Gather all lines in the records below that include the word "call".
━━━━━ STUDY MATERIAL ━━━━━
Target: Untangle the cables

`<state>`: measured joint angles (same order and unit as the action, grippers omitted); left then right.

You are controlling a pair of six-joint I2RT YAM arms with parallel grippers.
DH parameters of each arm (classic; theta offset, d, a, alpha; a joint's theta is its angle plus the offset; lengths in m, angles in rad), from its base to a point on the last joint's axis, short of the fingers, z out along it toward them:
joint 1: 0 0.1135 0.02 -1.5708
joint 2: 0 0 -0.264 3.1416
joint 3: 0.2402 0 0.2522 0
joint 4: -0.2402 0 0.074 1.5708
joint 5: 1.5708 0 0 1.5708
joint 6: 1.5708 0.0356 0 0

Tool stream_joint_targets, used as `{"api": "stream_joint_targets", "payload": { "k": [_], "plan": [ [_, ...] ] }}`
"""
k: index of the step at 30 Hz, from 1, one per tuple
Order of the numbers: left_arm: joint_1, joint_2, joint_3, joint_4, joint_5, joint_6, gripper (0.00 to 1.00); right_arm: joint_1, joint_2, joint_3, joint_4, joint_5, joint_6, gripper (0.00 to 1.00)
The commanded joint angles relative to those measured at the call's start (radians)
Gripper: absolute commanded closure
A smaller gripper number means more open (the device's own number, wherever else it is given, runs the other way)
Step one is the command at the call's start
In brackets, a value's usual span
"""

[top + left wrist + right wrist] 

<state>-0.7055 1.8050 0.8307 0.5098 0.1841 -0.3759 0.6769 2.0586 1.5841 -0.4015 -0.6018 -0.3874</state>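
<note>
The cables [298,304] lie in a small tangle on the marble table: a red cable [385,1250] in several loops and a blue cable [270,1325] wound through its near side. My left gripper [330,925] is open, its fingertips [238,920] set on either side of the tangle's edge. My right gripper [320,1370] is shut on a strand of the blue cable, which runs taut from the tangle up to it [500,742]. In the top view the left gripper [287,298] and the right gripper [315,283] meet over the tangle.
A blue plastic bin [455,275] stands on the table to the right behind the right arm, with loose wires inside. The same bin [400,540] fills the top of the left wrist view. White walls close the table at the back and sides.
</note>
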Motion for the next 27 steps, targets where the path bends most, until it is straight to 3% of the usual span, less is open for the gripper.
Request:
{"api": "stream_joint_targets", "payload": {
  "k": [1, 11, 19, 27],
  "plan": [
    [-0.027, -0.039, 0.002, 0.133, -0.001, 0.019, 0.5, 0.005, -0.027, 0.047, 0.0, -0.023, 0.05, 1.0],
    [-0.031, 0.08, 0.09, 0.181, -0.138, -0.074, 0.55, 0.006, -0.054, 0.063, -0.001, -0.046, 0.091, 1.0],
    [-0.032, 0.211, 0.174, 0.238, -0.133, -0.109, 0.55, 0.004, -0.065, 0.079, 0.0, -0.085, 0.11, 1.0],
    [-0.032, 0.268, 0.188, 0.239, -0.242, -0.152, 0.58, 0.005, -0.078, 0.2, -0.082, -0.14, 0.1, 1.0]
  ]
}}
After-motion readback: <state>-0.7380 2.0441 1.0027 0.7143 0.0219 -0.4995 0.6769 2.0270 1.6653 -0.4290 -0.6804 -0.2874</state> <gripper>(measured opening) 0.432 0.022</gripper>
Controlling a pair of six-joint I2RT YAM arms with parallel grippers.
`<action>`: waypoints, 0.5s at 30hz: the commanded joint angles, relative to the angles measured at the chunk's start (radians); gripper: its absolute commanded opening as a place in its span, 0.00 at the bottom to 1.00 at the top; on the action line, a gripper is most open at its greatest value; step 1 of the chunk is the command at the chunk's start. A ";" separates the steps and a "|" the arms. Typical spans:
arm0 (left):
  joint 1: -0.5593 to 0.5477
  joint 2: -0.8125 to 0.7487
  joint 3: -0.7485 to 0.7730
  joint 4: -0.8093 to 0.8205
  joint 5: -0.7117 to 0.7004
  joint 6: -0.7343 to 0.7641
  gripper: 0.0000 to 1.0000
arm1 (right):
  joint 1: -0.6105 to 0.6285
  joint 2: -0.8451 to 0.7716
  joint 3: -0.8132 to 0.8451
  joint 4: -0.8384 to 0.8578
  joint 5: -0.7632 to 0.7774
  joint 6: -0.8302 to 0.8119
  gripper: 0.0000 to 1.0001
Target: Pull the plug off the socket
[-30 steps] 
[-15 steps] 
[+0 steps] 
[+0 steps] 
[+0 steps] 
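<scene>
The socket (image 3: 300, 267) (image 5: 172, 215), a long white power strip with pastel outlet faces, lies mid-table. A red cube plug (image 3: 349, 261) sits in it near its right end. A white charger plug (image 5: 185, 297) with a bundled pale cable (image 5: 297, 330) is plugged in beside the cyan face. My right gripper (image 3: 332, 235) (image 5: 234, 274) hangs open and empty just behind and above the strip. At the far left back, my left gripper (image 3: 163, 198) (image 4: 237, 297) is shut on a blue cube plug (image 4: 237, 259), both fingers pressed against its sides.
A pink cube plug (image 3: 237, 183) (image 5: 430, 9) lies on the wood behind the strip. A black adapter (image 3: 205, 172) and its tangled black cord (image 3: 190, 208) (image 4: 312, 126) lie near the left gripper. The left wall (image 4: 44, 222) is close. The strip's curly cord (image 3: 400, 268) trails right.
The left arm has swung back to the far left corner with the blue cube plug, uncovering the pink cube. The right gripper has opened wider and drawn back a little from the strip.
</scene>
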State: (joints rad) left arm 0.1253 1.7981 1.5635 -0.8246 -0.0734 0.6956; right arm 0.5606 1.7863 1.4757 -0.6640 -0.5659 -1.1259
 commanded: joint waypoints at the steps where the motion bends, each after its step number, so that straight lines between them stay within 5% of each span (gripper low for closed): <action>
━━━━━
:: ANSWER ::
The commanded joint angles relative to those measured at the call's start (radians)
Step one is the command at the call's start

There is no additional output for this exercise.